West Caldwell township, Essex County, New Jersey – Racial and Ethnic Composition (NH = Non-Hispanic) Note: the US Census treats Hispanic/Latino as an ethnic category. This table excludes Latinos from the racial categories and assigns them to a separate category. Hispanics/Latinos may be of any race.
| Race / Ethnicity | Pop 2010 | Pop 2020 | % 2010 | % 2020 |
|---|---|---|---|---|
| White alone (NH) | 9,574 | 9,064 | 88.99% | 82.31% |
| Black or African American alone (NH) | 122 | 138 | 1.13% | 1.25% |
| Native American or Alaska Native alone (NH) | 5 | 0 | 0.05% | 0.00% |
| Asian alone (NH) | 418 | 440 | 3.89% | 4.00% |
| Pacific Islander alone (NH) | 2 | 0 | 0.02% | 0.00% |
| Some Other Race alone (NH) | 12 | 60 | 0.11% | 0.54% |
| Mixed Race/Multi-Racial (NH) | 103 | 339 | 0.96% | 3.08% |
| Hispanic or Latino (any race) | 523 | 971 | 4.86% | 8.82% |
| Total | 10,759 | 11,012 | 100.00% | 100.00% |

===2010 census===
The 2010 United States census counted 10,759 people, 3,913 households, and 2,962 families in the township. The population density was 2,128.5 per square mile (821.8/km^{2}). There were 4,009 housing units at an average density of 793.1 per square mile (306.2/km^{2}). The racial makeup was 92.91% (9,996) White, 1.26% (136) Black or African American, 0.05% (5) Native American, 3.91% (421) Asian, 0.02% (2) Pacific Islander, 0.73% (79) from other races, and 1.12% (120) from two or more races. Hispanic or Latino of any race were 4.86% (523) of the population.

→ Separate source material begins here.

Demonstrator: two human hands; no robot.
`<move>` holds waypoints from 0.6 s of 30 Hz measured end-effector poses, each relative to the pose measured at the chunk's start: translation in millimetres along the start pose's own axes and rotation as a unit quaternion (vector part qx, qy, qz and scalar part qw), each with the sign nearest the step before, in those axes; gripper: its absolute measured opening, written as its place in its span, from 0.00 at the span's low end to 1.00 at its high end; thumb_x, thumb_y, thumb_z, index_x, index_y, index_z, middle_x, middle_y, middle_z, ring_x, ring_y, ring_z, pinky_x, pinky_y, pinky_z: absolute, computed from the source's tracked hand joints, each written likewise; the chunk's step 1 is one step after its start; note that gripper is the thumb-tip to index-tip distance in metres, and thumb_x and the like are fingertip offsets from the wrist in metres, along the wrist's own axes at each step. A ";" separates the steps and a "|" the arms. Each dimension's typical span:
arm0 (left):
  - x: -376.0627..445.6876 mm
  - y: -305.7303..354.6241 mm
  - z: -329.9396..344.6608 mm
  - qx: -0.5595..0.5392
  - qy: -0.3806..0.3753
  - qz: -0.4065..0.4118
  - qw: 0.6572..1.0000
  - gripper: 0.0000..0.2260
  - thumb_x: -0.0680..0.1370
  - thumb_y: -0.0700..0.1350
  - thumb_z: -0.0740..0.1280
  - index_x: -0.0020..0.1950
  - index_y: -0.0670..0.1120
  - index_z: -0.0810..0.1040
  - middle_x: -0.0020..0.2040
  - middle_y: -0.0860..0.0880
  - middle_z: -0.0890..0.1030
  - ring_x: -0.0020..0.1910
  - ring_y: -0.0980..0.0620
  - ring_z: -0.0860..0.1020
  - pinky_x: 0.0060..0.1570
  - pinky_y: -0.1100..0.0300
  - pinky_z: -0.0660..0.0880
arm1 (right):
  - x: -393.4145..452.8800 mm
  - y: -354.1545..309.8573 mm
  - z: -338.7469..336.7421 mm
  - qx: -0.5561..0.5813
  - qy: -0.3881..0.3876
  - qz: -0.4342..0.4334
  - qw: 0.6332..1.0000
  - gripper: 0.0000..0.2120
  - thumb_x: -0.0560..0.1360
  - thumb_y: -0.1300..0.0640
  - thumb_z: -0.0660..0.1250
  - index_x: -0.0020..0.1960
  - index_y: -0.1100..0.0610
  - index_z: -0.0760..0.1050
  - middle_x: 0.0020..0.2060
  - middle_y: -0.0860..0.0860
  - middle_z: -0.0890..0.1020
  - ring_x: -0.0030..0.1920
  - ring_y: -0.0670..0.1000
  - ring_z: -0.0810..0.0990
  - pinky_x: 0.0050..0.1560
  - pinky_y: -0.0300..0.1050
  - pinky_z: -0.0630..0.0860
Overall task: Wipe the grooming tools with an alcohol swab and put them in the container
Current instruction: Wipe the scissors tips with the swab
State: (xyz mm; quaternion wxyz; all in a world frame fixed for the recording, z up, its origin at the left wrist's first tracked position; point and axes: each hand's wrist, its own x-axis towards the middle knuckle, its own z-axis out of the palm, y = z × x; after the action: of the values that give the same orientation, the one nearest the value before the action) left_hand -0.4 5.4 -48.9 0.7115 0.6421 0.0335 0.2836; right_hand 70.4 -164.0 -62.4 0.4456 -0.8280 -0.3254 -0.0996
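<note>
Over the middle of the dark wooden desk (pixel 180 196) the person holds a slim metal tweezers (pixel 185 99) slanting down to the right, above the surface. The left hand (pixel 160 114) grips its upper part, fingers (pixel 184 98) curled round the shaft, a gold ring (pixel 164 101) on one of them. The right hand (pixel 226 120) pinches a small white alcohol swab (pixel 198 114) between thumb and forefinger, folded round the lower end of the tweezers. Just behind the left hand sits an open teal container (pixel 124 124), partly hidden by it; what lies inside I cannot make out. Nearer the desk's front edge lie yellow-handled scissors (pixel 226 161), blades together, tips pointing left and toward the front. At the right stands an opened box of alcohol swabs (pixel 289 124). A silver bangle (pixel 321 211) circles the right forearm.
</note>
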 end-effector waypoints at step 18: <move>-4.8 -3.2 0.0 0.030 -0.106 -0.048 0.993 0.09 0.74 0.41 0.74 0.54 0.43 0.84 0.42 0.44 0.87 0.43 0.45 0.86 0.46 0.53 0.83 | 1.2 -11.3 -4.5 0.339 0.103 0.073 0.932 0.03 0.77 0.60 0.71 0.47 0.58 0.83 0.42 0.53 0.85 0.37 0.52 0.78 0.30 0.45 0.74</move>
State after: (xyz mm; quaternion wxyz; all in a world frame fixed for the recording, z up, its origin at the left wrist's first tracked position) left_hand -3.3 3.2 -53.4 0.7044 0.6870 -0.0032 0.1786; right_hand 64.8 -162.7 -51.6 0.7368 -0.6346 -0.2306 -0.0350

Of the 3,913 households, 34.5% had children under the age of 18; 65.4% were married couples living together; 7.6% had a female householder with no husband present and 24.3% were non-families. Of all households, 21.4% were made up of individuals and 13.1% had someone living alone who was 65 years of age or older. The average household size was 2.69 and the average family size was 3.16.

23.4% of the population were under the age of 18, 5.8% from 18 to 24, 21.0% from 25 to 44, 30.3% from 45 to 64, and 19.5% who were 65 years of age or older. The median age was 44.9 years. For every 100 females, the population had 91.2 males. For every 100 females ages 18 and older there were 88.0 males.

The Census Bureau's 2006–2010 American Community Survey showed that (in 2010 inflation-adjusted dollars) median household income was $102,584 (with a margin of error of ± $7,317) and the median family income was $118,018 (± $6,949). Males had a median income of $81,449 (± $7,519) versus $51,936 (± $5,473) for females. The per capita income for the borough was $44,244 (± $3,116). About 3.5% of families and 3.3% of the population were below the poverty line, including 5.5% of those under age 18 and 2.8% of those age 65 or over.

===2000 census===
As of the 2000 United States census there were 11,233 people, 3,990 households, and 3,112 families residing in the township. The population density was 2,224.4 PD/sqmi. There were 4,044 housing units at an average density of 800.8 /sqmi. The racial makeup of the township was 93.84% White, 0.89% African American, 0.04% Native American, 3.85% Asian, 0.04% Pacific Islander, 0.61% from other races, and 0.75% from two or more races. Hispanic or Latino of any race were 2.80% of the population.

There were 3,990 households, out of which 35.3% had children under the age of 18 living with them, 68.1% were married couples living together, 7.4% had a female householder with no husband present, and 22.0% were non-families. 19.2% of all households were made up of individuals, and 11.2% had someone living alone who was 65 years of age or older. The average household size was 2.75 and the average family size was 3.17.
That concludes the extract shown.